**Exercise**
Line by line, transcribe the data below exactly and pass over the images.

※ ※ ※

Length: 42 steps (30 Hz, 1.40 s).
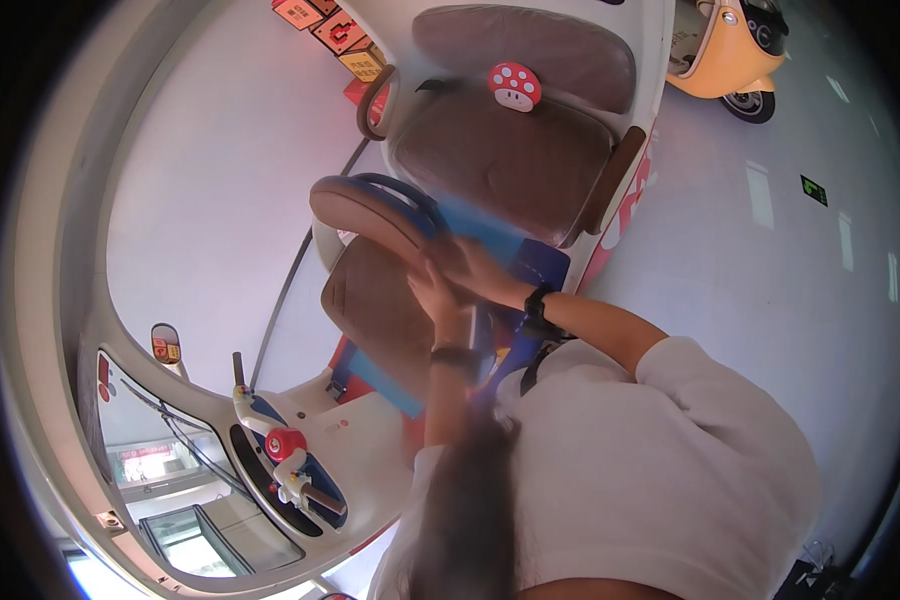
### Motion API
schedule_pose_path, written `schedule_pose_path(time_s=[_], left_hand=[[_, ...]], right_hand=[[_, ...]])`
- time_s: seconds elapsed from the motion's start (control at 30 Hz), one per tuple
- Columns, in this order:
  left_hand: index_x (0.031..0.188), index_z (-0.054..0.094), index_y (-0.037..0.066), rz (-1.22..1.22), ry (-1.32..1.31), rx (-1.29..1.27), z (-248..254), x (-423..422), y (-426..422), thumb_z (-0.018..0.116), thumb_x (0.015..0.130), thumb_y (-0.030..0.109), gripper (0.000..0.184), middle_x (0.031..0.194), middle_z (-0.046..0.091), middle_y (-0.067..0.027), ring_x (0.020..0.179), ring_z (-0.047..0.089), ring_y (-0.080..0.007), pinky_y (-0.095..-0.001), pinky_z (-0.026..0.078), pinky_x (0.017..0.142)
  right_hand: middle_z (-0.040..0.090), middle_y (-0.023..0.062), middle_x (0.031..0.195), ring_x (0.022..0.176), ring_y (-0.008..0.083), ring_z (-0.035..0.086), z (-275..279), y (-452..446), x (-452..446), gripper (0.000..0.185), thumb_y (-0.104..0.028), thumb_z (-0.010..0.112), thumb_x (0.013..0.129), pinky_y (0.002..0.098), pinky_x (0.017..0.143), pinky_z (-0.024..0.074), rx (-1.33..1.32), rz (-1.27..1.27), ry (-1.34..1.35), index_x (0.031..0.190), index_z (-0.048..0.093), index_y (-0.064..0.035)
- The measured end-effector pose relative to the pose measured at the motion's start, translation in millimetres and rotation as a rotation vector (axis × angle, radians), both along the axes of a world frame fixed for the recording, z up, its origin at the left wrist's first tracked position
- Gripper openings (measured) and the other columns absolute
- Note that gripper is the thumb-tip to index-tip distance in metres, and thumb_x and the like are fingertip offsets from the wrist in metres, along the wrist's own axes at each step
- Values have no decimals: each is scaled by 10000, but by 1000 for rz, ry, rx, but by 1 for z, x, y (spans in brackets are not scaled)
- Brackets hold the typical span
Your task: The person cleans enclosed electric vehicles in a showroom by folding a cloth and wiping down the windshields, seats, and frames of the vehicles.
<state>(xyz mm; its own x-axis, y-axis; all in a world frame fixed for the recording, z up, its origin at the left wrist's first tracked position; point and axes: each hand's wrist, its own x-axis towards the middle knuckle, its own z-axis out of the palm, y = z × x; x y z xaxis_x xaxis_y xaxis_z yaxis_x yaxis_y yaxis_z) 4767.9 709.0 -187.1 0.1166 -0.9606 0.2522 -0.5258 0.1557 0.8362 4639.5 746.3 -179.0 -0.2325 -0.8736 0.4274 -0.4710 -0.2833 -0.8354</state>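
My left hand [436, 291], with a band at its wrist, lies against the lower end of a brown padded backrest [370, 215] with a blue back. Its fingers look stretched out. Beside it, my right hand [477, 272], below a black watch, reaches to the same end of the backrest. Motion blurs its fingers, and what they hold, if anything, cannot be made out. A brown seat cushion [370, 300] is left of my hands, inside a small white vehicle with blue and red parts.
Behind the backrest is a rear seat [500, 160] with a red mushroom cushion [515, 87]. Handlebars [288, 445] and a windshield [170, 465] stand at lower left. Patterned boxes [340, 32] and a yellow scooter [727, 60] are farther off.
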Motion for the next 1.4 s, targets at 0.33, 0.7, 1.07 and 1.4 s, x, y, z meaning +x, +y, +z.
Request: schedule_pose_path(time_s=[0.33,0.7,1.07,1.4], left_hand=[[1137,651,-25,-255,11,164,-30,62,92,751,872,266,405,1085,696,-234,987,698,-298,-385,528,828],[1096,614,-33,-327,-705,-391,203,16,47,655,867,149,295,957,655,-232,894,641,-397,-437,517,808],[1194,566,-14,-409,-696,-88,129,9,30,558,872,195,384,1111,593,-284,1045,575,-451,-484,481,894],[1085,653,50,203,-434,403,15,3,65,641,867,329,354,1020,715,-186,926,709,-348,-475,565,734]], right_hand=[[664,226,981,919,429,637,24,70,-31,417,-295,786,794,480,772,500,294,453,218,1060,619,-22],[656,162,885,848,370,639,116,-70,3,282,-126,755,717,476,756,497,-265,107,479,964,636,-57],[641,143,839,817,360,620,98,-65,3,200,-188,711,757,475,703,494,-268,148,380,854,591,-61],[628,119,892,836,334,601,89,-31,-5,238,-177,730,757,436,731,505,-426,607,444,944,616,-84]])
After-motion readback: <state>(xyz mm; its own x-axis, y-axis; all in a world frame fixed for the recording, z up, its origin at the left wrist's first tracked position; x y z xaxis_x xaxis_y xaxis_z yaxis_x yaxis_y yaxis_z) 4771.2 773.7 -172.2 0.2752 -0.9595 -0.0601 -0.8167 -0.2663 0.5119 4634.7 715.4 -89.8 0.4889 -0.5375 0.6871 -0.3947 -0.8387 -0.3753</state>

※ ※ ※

**Answer space**
Length: 42 steps (30 Hz, 1.40 s).
### Motion API
schedule_pose_path, written `schedule_pose_path(time_s=[_], left_hand=[[_, ...]], right_hand=[[_, ...]])`
- time_s: seconds elapsed from the motion's start (control at 30 Hz), one per tuple
- Columns, in this order:
  left_hand: index_x (0.031..0.188), index_z (-0.054..0.094), index_y (-0.037..0.066), rz (-1.22..1.22), ry (-1.32..1.31), rx (-1.29..1.27), z (-248..254), x (-423..422), y (-426..422), thumb_z (-0.018..0.116), thumb_x (0.015..0.130), thumb_y (-0.030..0.109), gripper (0.000..0.184), middle_x (0.031..0.194), middle_z (-0.046..0.091), middle_y (-0.067..0.027), ring_x (0.020..0.179), ring_z (-0.047..0.089), ring_y (-0.080..0.007), pinky_y (-0.095..-0.001), pinky_z (-0.026..0.078), pinky_x (0.017..0.142)
  right_hand: middle_z (-0.040..0.090), middle_y (-0.023..0.062), middle_x (0.031..0.195), ring_x (0.022..0.176), ring_y (-0.008..0.083), ring_z (-0.035..0.086), z (-275..279), y (-452..446), x (-452..446), gripper (0.000..0.185), thumb_y (-0.104..0.028), thumb_z (-0.010..0.112), thumb_x (0.013..0.129), pinky_y (0.002..0.098), pinky_x (0.017..0.143), pinky_z (-0.024..0.074), rx (-1.33..1.32), rz (-1.27..1.27), ry (-1.34..1.35), index_x (0.031..0.190), index_z (-0.048..0.093), index_y (-0.064..0.035)
- The measured end-effector pose relative to the pose measured at the motion's start, translation in millimetres and rotation as a rotation vector (axis × angle, radians), both along the axes of a world frame fixed for the recording, z up, its origin at the left wrist's first tracked position
- Gripper openings (measured) and the other columns absolute
- Note that gripper is the thumb-tip to index-tip distance in metres, and thumb_x and the like are fingertip offsets from the wrist in metres, along the wrist's own axes at each step
- Values have no decimals: each is scaled by 10000, but by 1000 for rz, ry, rx, but by 1 for z, x, y (spans in brackets are not scaled)
- Brackets hold the typical span
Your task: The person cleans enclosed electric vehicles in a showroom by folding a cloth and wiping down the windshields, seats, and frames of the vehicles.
<state>(xyz mm; its own x-axis, y-axis; all in a world frame fixed for the recording, z up, its origin at the left wrist's first tracked position; point and axes: each hand's wrist, its own x-axis towards the middle knuckle, its own z-axis out of the palm, y = z × x; x y z xaxis_x xaxis_y xaxis_z yaxis_x yaxis_y yaxis_z) 4767.9 709.0 -187.1 0.1166 -0.9606 0.2522 -0.5258 0.1557 0.8362 4639.5 746.3 -179.0 -0.2325 -0.8736 0.4274 -0.4710 -0.2833 -0.8354</state>
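My left hand [436, 291], with a band at its wrist, lies against the lower end of a brown padded backrest [370, 215] with a blue back. Its fingers look stretched out. Beside it, my right hand [477, 272], below a black watch, reaches to the same end of the backrest. Motion blurs its fingers, and what they hold, if anything, cannot be made out. A brown seat cushion [370, 300] is left of my hands, inside a small white vehicle with blue and red parts.
Behind the backrest is a rear seat [500, 160] with a red mushroom cushion [515, 87]. Handlebars [288, 445] and a windshield [170, 465] stand at lower left. Patterned boxes [340, 32] and a yellow scooter [727, 60] are farther off.
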Motion for the next 1.4 s, targets at 0.33, 0.7, 1.07 and 1.4 s, x, y, z meaning +x, +y, +z.
Request: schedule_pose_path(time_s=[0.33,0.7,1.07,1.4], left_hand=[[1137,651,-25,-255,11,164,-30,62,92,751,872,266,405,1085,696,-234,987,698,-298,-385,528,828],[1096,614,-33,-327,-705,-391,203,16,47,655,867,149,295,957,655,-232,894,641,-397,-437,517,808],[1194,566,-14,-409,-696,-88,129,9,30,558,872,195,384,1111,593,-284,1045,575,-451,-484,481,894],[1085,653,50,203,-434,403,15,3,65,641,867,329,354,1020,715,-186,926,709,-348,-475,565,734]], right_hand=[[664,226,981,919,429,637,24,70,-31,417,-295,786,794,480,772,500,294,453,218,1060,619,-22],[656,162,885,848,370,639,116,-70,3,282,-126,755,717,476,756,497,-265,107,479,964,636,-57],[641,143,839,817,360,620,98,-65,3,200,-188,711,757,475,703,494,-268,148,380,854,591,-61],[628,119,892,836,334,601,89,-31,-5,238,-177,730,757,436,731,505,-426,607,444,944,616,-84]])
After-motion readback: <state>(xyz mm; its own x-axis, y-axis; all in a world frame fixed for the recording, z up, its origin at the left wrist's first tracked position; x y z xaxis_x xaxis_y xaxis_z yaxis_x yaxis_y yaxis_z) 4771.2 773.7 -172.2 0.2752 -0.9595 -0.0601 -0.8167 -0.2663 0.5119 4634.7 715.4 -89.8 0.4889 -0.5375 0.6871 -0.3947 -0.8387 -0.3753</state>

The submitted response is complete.